▸ What is needed
Copy out the listing that follows, exact in every word, and skip the images.

▸ Data

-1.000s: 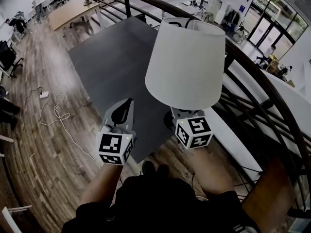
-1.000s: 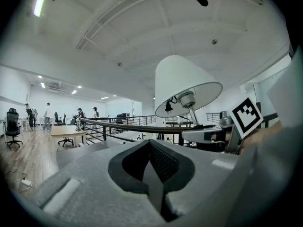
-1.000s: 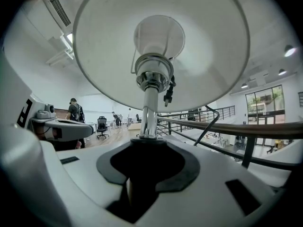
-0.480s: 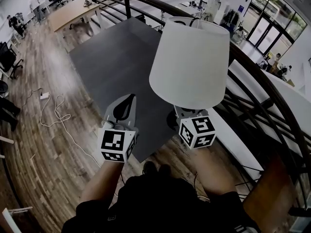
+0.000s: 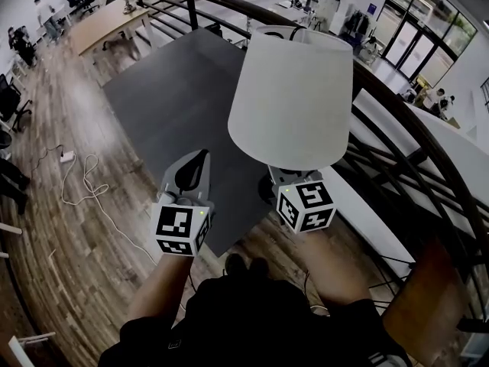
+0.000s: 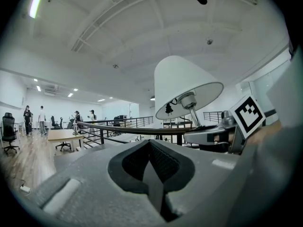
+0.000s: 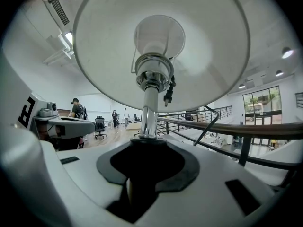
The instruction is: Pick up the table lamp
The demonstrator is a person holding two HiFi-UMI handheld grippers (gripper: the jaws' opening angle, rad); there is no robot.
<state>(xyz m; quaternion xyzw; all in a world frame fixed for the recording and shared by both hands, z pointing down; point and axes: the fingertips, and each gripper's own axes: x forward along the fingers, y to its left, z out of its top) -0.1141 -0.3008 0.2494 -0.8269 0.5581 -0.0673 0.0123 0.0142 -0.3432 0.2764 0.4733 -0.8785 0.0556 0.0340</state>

▸ Completed task
-1.000s: 
-1.000s: 
-1.000s: 
-0.480s: 
+0.000s: 
+0.000s: 
+0.000s: 
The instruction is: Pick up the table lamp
The demonstrator is a person holding two HiFi-UMI handheld grippers (gripper: the jaws' opening angle, rad); there is no robot.
<state>(xyz m; quaternion xyzw; all in a world frame fixed for the recording and shared by both hands, z pointing down; point and axes: the fingertips, and each gripper's own axes: x forward along the fingers, y to its left, z out of its top) -0.1141 -0.3008 0.2494 -0.8269 0.5581 -0.0673 0.0123 0.0142 -0.3432 0.2764 0.4733 -0.8785 0.0556 0.0340</state>

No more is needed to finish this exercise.